- _TASK OBJECTIVE_
Omit all images, then repeat exactly the lines below from the one containing "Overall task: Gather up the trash" through the one containing "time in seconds", both ends included.

- _MATERIAL SHOWN_
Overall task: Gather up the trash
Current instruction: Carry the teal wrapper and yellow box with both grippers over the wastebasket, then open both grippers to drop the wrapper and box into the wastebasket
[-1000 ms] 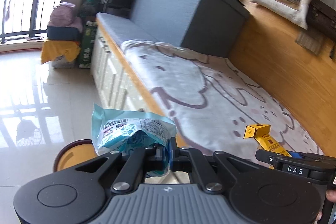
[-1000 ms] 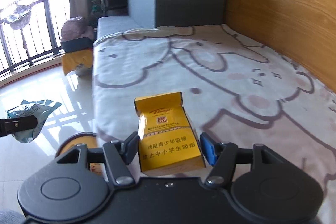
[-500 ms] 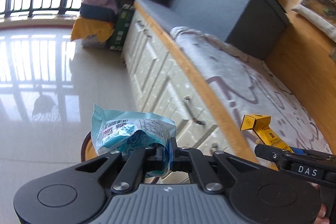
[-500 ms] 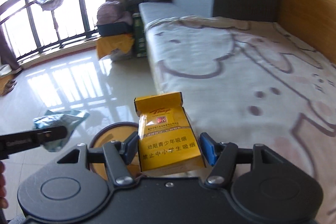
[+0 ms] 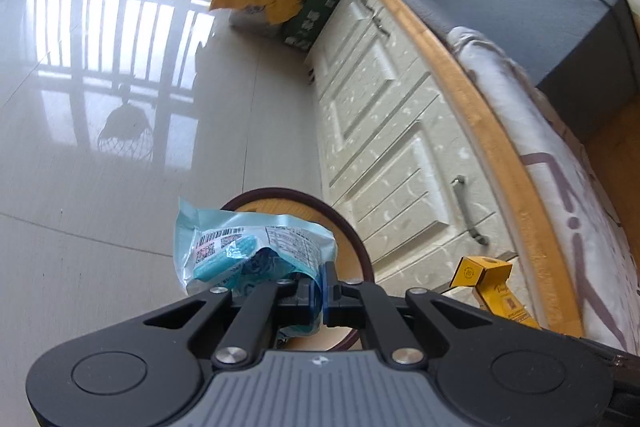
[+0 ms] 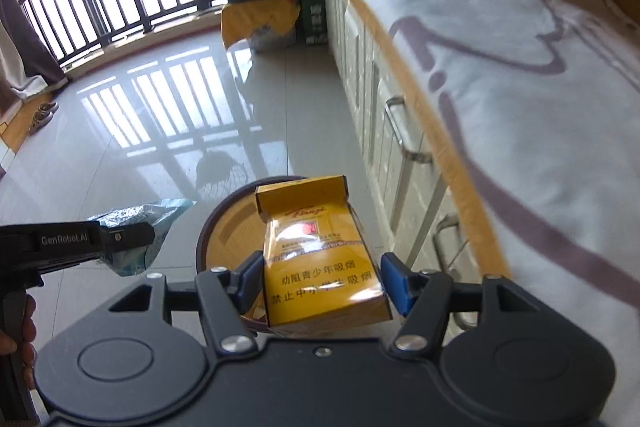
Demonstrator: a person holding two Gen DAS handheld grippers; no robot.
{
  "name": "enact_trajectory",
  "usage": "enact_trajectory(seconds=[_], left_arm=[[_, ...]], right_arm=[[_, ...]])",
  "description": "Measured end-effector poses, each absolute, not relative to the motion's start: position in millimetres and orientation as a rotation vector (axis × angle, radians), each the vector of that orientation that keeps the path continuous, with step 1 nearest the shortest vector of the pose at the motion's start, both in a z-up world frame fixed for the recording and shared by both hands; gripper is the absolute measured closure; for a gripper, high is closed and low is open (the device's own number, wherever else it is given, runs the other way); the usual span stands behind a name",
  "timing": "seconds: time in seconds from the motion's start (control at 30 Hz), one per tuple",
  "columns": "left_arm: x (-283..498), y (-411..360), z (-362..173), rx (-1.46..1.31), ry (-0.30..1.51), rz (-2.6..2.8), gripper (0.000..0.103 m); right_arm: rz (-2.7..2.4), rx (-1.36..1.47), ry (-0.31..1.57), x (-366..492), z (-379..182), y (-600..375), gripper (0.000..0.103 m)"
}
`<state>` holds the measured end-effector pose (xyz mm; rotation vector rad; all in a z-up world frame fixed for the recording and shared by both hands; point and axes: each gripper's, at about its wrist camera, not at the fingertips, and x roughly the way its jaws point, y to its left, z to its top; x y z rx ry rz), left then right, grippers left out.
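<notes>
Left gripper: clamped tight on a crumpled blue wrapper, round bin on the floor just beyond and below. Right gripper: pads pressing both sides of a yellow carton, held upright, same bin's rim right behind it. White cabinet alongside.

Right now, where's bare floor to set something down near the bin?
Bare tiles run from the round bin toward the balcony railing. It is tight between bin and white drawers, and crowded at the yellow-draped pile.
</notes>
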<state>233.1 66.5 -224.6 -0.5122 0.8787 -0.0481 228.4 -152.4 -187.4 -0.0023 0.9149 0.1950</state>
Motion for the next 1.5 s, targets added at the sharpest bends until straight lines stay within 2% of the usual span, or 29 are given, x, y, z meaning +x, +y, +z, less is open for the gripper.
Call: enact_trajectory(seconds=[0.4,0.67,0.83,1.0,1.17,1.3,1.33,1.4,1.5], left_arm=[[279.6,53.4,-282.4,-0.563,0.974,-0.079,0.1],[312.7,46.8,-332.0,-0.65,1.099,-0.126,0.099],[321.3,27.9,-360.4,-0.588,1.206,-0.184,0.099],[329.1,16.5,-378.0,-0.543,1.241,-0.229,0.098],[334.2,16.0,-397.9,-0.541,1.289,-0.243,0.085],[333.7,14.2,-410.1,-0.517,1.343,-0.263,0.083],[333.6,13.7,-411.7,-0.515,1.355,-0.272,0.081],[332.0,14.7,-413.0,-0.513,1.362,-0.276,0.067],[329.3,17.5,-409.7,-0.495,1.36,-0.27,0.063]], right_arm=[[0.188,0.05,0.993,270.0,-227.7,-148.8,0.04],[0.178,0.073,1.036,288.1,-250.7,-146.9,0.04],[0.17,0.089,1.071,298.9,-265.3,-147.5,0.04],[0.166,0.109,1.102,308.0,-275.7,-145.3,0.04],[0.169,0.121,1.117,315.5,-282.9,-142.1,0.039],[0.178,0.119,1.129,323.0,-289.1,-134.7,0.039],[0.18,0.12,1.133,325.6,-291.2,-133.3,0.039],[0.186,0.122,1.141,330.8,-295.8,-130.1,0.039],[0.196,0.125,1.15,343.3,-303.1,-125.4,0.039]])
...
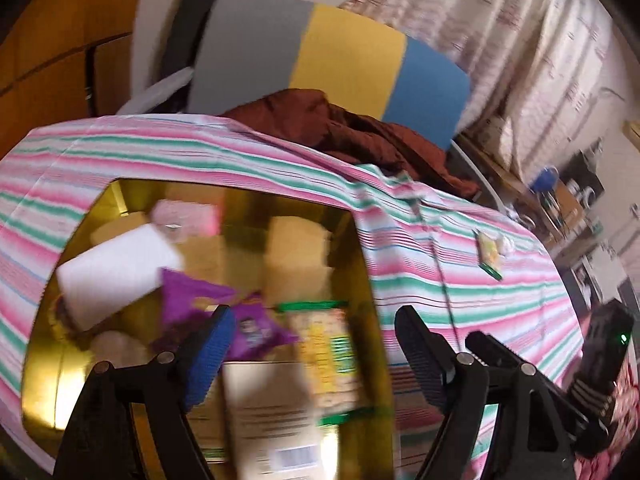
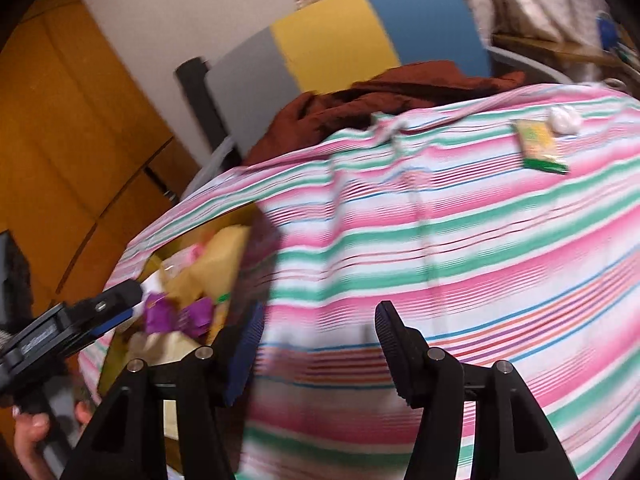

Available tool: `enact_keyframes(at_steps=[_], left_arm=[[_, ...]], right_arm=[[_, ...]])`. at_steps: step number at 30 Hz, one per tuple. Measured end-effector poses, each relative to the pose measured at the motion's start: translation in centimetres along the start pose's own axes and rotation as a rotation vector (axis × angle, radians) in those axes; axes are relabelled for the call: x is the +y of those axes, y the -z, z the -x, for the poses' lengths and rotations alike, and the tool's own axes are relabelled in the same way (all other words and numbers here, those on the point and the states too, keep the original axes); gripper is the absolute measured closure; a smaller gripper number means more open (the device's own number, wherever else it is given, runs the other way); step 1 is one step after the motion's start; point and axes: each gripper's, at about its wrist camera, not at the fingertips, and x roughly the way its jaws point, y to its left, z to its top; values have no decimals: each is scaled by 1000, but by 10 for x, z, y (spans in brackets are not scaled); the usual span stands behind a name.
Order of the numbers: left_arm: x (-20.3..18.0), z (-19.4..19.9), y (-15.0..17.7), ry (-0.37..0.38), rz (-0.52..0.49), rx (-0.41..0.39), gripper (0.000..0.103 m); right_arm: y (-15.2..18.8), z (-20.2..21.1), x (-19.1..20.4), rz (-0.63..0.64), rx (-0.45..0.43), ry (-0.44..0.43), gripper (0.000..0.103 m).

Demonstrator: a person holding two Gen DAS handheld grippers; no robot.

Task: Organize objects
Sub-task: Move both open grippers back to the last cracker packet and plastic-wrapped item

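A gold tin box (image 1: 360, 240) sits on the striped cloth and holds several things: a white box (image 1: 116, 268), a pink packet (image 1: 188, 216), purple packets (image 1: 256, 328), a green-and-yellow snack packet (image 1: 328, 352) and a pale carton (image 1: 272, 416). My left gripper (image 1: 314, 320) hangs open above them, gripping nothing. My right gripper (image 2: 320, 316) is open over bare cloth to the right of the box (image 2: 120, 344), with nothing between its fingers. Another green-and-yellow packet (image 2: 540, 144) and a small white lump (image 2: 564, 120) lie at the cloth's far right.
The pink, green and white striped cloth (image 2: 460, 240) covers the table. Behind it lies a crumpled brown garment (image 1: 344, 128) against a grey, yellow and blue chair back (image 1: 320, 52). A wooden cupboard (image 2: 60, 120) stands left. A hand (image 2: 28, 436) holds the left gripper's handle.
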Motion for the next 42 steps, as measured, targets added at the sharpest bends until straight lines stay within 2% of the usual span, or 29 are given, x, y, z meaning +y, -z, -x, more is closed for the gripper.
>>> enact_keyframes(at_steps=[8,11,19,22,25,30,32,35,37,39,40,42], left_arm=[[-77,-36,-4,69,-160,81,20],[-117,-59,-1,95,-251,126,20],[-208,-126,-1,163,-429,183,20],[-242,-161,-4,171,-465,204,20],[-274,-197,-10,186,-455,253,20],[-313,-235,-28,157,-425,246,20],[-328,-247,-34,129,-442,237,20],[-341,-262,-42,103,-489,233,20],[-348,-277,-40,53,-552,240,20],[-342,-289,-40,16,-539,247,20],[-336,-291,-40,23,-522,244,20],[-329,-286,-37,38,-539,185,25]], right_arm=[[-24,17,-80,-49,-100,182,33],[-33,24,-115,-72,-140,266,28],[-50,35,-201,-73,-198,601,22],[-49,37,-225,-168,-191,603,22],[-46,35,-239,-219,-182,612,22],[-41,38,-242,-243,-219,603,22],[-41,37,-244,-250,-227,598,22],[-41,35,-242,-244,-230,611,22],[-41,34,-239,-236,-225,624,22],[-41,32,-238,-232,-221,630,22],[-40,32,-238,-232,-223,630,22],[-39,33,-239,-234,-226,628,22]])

- _YOUR RESPONSE_
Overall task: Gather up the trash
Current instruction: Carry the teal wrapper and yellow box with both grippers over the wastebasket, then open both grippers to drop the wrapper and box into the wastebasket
[-1000 ms] 
[-1000 ms] 
[-500 ms] 
[-500 ms] 
[+0 ms] 
[+0 ms] 
Demonstrator: a person holding two Gen DAS handheld grippers; no robot.
{
  "name": "enact_trajectory",
  "usage": "enact_trajectory(seconds=[_], left_arm=[[_, ...]], right_arm=[[_, ...]])",
  "description": "Measured end-effector poses, each absolute, not relative to the motion's start: position in millimetres and orientation as a rotation vector (axis × angle, radians), each the vector of that orientation that keeps the path continuous, with step 1 nearest the shortest vector of the pose at the motion's start, both in a z-up world frame fixed for the recording and shared by both hands; gripper is the absolute measured closure; for a gripper, high is closed and low is open (the device's own number, wherever else it is given, runs the other way); the usual span stands behind a name",
  "timing": "seconds: time in seconds from the motion's start (control at 30 Hz), one per tuple",

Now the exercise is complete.